§ Task to complete:
Leaving the pictures out, print the lines from the first line of the listing through the line containing "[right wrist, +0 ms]", exactly as they read, and no others.

§ Provided data:
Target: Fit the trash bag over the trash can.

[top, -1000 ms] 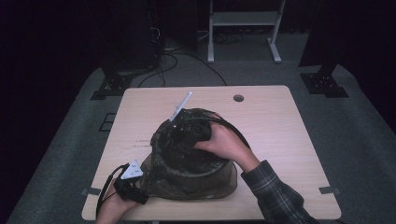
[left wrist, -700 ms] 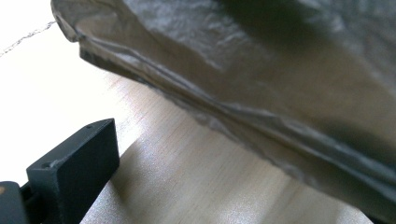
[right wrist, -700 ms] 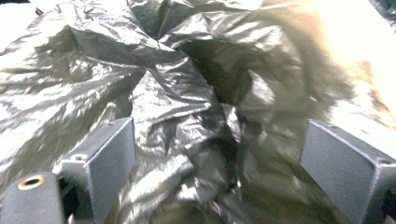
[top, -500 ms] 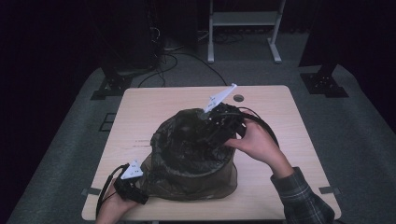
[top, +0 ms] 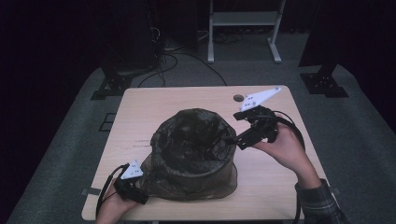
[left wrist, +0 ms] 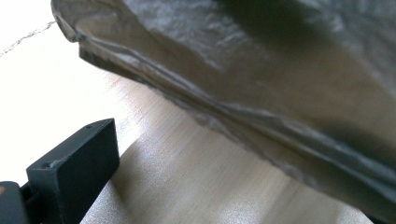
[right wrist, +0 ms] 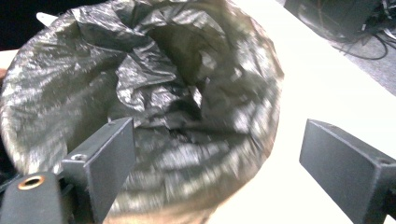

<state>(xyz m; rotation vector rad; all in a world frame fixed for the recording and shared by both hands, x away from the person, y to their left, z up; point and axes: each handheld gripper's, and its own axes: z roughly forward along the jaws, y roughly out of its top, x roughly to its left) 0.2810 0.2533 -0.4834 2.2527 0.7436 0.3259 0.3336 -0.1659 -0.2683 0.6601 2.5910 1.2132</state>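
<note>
A dark, crinkled plastic bag [top: 194, 158] stands in the middle of the wooden table [top: 154, 107], its mouth open upward. My right gripper [top: 236, 140] is open just outside the bag's right rim, jaws pointing at it. In the right gripper view the two black jaws stand wide apart with the bag's mouth [right wrist: 154, 93] ahead of them. My left gripper [top: 141, 195] rests low at the bag's front left base. In the left gripper view one black finger [left wrist: 74, 172] is set far to the left, and the bag's film [left wrist: 261, 70] hides the other.
A small round dark disc [top: 239, 98] lies on the table behind the right gripper. The table's front edge [top: 196, 215] is close behind the left gripper. Dark stands, cables and a white frame [top: 243, 28] are on the floor beyond the table.
My right gripper has drawn back from the top of the bag to its right side. The bag's mouth now stands open. The left gripper has stayed put.
</note>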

§ Answer to the problem:
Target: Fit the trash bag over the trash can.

[top, -1000 ms] 
[left wrist, -700 ms] 
[right wrist, -700 ms] 
[top, -500 ms] 
[top, +0 ms] 
[left wrist, +0 ms] 
[right wrist, +0 ms] 

Work on the exercise is complete.